Лысый с готовностью подсел к нему на кровать и сказал:
— Благодарю вас… Хотя вы еще очень молоды… И, конечно, вам это будет непонятно. Так вот я и говорю… Когда бог благословит вернуться на родину, уйду в монастырь, в затвор.
— Предварительно омолодившись в Париже, — насмешливо прибавил черный и сердито запахнул халат. — Молодым старцам в монастырях лафа.
— А вы, Дешевой, про оптинских старцев слышали? — через плечо задирчиво спросил лысый.
— Я монашенок знаю. Одна, сестра Анастасия, два раза в неделю приходила ко мне белье чинить. Потом забеременела, и ее выгнали из монастыря.
— Циник, — втянул голову в плечи лысый и, обхватив локти ладонями, сгорбился.
— Лучше быть циником, чем святошей и ханжей.
— Ах, оставьте!.. А вот и суп…
— Ура! С курицей!.. — закричал Дешевой, и оба с лысым бросились целовать руки сестре Дарье Кузьминишне.

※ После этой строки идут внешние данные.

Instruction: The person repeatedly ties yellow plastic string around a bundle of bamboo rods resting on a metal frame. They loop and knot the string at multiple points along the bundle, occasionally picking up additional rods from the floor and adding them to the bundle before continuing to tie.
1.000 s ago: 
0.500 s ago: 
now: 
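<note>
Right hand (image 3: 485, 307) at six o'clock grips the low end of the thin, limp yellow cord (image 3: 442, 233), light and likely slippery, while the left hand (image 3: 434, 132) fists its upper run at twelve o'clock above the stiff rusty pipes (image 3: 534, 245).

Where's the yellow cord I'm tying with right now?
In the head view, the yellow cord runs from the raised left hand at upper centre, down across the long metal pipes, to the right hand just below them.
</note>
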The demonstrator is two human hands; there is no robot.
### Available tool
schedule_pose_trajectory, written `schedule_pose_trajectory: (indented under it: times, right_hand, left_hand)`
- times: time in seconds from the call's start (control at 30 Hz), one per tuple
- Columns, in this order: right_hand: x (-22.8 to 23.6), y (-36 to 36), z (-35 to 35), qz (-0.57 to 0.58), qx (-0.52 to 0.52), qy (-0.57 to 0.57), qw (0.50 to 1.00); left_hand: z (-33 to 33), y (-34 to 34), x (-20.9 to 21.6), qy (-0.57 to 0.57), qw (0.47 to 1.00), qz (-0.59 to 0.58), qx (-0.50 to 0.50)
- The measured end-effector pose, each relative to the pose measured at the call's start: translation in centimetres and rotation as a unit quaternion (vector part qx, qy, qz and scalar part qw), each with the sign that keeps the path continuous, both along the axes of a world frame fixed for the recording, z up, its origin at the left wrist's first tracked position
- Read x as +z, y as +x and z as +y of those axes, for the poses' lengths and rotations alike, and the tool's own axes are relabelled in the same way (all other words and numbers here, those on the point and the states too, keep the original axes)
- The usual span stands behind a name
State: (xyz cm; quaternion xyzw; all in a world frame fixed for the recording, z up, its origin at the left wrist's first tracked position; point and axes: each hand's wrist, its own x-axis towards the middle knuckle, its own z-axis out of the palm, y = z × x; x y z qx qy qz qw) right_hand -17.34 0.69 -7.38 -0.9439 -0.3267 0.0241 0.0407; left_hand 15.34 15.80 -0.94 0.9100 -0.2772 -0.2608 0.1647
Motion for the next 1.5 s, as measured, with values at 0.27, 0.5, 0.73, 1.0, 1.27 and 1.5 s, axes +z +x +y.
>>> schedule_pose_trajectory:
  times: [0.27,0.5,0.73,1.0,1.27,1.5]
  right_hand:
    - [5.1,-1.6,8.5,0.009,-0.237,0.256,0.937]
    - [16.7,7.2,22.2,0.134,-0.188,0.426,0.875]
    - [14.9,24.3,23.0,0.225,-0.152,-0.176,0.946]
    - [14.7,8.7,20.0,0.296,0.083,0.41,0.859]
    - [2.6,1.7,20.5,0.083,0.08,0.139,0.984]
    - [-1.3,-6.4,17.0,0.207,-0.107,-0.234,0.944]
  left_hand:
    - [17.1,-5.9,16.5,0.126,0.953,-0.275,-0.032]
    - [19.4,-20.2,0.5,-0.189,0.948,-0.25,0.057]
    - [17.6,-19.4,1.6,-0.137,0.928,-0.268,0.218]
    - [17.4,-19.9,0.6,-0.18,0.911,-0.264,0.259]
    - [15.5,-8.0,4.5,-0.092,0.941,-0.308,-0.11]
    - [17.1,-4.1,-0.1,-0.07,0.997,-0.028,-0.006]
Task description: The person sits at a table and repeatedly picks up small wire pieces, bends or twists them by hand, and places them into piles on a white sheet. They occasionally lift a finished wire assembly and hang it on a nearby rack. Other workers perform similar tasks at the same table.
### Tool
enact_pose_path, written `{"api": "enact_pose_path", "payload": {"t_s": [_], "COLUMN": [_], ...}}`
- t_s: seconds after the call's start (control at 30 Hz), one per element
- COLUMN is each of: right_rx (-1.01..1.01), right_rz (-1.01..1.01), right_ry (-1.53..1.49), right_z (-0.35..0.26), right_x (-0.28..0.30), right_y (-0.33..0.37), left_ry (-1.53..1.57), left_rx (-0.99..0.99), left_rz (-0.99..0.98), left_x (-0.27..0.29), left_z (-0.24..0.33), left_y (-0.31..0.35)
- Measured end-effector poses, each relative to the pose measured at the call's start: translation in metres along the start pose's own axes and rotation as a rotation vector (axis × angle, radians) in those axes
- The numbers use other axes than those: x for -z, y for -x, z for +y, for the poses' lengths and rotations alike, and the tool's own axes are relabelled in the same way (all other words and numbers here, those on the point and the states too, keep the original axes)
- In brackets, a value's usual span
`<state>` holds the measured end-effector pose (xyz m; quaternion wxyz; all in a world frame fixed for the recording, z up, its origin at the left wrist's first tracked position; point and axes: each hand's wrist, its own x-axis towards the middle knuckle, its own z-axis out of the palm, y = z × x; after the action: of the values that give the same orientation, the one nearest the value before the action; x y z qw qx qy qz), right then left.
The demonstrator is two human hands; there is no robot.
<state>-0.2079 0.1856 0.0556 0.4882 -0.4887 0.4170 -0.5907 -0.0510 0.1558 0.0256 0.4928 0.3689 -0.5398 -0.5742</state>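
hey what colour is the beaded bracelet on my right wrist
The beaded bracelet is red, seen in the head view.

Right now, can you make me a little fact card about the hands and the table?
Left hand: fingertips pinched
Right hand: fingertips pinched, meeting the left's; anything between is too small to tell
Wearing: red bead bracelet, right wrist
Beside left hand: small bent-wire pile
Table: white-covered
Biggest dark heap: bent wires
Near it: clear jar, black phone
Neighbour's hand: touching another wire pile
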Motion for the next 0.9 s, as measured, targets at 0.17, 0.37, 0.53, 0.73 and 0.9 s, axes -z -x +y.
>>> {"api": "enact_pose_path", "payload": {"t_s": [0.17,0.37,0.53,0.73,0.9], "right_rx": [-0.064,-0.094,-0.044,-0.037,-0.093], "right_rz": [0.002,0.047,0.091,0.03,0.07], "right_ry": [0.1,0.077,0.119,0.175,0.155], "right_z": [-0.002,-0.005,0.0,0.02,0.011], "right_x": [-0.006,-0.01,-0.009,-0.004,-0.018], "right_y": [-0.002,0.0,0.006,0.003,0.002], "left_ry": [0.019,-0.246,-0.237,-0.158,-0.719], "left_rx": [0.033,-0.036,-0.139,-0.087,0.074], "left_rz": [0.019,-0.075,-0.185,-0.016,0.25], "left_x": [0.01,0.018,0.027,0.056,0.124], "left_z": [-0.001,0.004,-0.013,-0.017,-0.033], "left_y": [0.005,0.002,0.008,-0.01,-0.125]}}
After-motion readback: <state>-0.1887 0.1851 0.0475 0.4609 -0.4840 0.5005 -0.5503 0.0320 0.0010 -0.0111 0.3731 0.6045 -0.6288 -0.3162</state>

Николай Ребров худ и желт, как еловая доска, у него непомерный аппетит, он проел новый шарф, рубашку и теперь проедает серебряные часы. Под подушкой у него двадцать франков. Это — капитал. Дарья Кузьминишна ему как мать. Она очень строга, предписания врача исполняет в точности, и орлиные глаза ее зорки.
— Вот ваша курица, вот ваша булка, — говорит она. — Кушайте, ничего… Дайте мне еще франк… Ужасно дорого все. Я куплю вам масла и кофе… А на ночь ничего не получите: у вас температура все-таки скачет. Да! приходила… как ее… Мария Яновна… Знаете такую? Три раза… Я ее не пустила к вам… Не для чего…
— Напрасно, — с грустью сказал Николай и вздохнул, — Ах, как жаль… Неужели три раза? Я ее очень люблю. Ведь она была сестрой…
— Замужних любить грех, — улыбнулась Дарья Кузьминишна, и лицо ее вдруг помолодело.
— Я ее любил так, просто… По-хорошему.
— Я и не сомневалась в этом, — и она мечтательно уставилась взглядом в окно.